Peptidylarginine deiminase modulates the physiological roles of enolase via citrullination: links between altered multifunction of enolase and neurodegenerative diseases

The citrullination of enolase by PAD (peptidylarginine deiminase) has emerged as an important post-translational modification in human disorders; however, the physiological function of citrullination remains unknown. In the present study, we report that citrullination diversely regulates the biological functions of ENO1 (α-enolase) and NSE (neuron-specific enolase).
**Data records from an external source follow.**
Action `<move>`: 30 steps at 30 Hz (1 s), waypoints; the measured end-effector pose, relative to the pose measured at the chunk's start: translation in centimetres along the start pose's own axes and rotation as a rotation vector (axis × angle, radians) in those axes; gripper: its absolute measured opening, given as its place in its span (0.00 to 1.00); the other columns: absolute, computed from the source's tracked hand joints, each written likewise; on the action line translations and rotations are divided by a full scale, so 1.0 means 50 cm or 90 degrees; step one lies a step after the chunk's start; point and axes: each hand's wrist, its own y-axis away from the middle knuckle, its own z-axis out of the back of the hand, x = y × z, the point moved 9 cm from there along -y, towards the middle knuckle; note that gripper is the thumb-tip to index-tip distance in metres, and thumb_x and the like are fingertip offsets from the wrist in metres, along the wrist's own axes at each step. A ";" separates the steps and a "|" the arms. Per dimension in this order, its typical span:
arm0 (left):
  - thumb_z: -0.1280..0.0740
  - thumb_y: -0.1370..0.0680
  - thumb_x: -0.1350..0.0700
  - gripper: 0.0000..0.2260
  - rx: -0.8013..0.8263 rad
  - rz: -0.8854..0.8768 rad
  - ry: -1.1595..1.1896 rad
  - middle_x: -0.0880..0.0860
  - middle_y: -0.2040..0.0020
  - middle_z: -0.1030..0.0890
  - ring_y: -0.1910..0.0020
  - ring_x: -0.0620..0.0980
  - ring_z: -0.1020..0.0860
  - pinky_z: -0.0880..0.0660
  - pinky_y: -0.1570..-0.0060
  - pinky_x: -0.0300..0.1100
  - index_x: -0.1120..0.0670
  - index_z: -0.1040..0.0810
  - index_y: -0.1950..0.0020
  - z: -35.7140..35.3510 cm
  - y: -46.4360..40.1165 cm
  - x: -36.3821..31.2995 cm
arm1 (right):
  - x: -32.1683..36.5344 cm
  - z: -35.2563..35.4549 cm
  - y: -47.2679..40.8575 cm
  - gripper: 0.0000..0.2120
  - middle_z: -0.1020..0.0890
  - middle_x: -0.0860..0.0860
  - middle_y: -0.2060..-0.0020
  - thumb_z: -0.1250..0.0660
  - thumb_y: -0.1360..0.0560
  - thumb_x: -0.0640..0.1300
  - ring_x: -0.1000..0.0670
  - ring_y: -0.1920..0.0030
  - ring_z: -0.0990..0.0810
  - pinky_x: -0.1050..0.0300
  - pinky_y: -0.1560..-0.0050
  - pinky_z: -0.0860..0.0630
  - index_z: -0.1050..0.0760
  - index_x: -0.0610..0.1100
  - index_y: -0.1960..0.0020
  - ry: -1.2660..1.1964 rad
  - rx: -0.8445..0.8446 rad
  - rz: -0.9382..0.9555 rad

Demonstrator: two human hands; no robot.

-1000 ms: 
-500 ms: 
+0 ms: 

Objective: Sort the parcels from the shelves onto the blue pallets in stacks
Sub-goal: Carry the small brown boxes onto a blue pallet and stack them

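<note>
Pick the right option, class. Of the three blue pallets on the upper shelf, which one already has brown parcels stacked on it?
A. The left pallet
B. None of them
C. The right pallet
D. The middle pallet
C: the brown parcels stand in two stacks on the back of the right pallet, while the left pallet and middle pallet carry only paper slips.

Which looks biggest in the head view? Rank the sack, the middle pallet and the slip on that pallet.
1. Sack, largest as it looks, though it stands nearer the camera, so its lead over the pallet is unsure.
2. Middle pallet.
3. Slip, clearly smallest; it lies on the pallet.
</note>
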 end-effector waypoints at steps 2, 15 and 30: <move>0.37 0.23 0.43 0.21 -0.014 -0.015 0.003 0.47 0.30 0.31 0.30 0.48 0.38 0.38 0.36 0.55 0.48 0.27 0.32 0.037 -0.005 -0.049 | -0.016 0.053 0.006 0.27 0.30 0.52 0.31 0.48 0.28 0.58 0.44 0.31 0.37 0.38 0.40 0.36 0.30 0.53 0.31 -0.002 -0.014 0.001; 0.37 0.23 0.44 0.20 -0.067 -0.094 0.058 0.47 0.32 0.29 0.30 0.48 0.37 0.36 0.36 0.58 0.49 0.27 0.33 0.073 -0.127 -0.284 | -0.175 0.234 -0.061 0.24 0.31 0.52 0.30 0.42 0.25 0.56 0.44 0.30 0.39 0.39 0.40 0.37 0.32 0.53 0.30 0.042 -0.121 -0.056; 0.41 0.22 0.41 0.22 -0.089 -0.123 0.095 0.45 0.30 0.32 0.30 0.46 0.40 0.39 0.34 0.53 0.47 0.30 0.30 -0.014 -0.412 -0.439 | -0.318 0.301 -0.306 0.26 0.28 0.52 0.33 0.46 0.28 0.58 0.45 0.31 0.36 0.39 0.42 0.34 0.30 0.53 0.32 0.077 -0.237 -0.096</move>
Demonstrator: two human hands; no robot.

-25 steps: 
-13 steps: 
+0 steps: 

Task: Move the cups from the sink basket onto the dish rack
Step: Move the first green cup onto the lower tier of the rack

We developed three mouse IgG1 monoclonal antibodies with specificity to the following: (i) citrullination of Arg⁹ of ENO1 [ENO1^Cit9; anti-CE1 (citrullinated enolase 1) antibody]; (ii) citrullination of Arg⁹ in ENO1 and NSE (ENO1^Cit9/NSE^Cit9; anti-CE1/2 antibody); and (iii) citrullination of Arg⁴²⁹ of NSE (NSE^Cit429; anti-CE2 antibody). Regardless of the total protein expression level, the levels of ENO1^Cit9 and NSE^Cit429 were elevated, and their immunoreactivities were also increased in cortical neuronal cells or around blood vessels in the frontal cortex of patients with sporadic Creutzfeldt-Jakob disease and Alzheimer's disease compared with controls. In a time- and dose-dependent manner, PAD negatively regulated enolase activity via citrullination, and enolase in diseased patients was more inactive than in controls. Interestingly, the citrullination of enolase effectively promoted its proteolytic degradation by Ca²⁺-dependent calpain-1, and leupeptin (calpain inhibitor I) abrogated this degradation. Surprisingly, using an affinity assay, the citrullination of enolase enhanced its plasminogen-binding affinity, which was blocked by the lysine analogue ϵ-aminocaproic acid. These findings suggest that PAD-mediated citrullination regulates the diverse physiological activities of enolase and that CE may be a candidate diagnostic/prognostic factor for degenerative diseases.